Some are well known (I'm sure you're all thinking of something like `@SideEffectFree` or `com.google.errorprone.annotations.@CanIgnoreReturnValue`).

There's a new use case I ran across. I'm not personally familiar with any framework / annotation library that has an annotation for it:

`@ResourceResponsibilityTransfer` (the name needs work). `System.out` is a resource that shouldn't be closed - you didn't make it, when you 'read' that, it doesn't imply you are now responsible for that. In fact, quite the opposite - it's a bug if you do close it, generally. In contrast, `new FileOutputStream()` very much does imply the code that does that needs to either [A] safe-close that, or [B] return it to the caller _and_ transfer responsibility to it. `Files.newOutputStream` - that would transfer the responsibility. So does `socket.getInputStream()`. The naming is not consistent (`get`, if anything, implies that no such heavy handed things like a transfer of responsibilities has occurred, but, it has).

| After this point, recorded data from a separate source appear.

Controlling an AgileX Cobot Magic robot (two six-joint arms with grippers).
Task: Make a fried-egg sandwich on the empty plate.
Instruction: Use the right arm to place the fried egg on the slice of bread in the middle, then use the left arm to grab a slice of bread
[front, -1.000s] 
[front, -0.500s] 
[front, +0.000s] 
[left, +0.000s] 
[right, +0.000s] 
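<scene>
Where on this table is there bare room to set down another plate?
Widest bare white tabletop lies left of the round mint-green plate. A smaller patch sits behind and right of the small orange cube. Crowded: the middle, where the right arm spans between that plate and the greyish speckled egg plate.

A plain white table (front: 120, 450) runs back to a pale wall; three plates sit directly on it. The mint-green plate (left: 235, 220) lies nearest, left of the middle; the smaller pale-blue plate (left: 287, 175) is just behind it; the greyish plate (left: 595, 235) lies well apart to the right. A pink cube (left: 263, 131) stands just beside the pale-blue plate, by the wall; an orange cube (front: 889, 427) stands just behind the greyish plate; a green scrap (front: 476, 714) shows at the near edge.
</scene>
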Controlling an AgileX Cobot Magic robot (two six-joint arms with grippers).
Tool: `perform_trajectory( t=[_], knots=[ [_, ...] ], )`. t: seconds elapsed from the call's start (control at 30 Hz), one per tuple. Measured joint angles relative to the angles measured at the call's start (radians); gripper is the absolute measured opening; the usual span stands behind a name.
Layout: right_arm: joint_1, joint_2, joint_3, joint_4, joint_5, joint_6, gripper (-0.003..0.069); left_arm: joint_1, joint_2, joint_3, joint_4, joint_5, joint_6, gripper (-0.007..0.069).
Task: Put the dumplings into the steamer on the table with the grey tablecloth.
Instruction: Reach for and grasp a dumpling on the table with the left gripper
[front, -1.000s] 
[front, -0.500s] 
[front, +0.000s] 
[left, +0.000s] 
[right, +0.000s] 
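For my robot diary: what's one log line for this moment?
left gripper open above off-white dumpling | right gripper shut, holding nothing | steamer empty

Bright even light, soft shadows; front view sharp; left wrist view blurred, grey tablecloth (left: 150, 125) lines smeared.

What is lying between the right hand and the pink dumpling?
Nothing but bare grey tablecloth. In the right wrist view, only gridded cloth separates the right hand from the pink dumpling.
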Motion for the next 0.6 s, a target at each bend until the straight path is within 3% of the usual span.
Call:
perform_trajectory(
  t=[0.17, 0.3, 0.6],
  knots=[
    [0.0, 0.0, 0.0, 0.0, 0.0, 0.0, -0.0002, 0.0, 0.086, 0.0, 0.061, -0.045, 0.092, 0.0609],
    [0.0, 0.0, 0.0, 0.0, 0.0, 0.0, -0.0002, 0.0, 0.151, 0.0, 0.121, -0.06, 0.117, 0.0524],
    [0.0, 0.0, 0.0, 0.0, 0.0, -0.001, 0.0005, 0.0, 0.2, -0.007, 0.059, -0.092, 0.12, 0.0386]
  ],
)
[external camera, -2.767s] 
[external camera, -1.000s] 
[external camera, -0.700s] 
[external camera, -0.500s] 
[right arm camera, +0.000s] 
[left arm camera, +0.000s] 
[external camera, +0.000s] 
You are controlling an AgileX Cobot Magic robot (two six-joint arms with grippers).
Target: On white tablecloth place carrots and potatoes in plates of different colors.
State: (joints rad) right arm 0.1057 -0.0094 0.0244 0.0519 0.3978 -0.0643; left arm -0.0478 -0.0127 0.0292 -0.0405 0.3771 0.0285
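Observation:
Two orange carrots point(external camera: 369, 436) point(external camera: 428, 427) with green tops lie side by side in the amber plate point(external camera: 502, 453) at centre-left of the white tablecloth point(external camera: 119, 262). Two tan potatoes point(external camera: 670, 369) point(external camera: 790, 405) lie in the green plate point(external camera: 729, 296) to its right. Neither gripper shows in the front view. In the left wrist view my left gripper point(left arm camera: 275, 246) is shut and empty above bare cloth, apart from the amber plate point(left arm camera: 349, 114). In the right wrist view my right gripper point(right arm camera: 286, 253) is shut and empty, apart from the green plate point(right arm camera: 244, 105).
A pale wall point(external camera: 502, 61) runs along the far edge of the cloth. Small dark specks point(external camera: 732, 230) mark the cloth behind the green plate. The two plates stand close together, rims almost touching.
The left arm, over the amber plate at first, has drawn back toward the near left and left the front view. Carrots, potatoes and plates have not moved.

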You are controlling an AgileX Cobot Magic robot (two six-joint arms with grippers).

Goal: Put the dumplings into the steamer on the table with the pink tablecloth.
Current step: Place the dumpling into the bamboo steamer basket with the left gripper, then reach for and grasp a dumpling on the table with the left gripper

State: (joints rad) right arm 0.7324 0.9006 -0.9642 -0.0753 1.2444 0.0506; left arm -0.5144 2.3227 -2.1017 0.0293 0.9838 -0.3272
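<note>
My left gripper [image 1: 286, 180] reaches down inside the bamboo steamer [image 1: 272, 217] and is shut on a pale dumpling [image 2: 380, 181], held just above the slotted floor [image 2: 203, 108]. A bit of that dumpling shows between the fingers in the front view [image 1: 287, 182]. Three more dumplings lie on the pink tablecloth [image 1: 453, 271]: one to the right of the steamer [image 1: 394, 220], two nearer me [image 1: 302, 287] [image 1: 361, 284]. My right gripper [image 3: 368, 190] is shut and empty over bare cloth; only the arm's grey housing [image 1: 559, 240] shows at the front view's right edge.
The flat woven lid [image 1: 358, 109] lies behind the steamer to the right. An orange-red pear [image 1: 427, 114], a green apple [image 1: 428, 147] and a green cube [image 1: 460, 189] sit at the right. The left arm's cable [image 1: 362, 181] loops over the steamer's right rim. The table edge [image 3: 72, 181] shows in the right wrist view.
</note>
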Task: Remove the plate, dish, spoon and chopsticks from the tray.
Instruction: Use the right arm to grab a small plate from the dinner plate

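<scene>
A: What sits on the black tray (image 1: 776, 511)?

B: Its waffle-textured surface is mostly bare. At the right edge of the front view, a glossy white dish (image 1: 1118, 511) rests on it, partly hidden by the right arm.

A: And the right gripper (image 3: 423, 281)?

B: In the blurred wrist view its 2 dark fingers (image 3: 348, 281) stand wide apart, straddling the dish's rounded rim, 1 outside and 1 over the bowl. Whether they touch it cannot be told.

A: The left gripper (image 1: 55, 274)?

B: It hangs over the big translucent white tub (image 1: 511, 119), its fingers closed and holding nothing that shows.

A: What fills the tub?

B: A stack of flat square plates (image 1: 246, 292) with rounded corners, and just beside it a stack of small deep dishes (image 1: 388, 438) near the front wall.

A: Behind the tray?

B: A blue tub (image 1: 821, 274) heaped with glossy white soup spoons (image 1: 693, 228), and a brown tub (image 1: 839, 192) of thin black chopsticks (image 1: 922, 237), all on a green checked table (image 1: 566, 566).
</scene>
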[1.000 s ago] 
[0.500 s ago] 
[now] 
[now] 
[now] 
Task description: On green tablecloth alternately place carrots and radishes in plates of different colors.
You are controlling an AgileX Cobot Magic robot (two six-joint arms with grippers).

Automated tools get it wrong - complaining e.g. about having to close `new Scanner(System.in)` when that is entirely incorrect (as that would close `System.in` - not good).

There's even a category of optional closables: a ResultSet - eh, if you don't try-with guard that, it really doesn't matter, as closing the connection will take care of it. But you can. Trickier, but, if the code analysis tool can ensure that the `InputStream` you have is in fact a `ByteArrayInputStream`, you can close it, but you don't have to.

An annotation would be a nice start, and java's own APIs needs some external annotations too.

I was thinking about projects that should pick this up, and the mission statement of JSpecify does fit rather well.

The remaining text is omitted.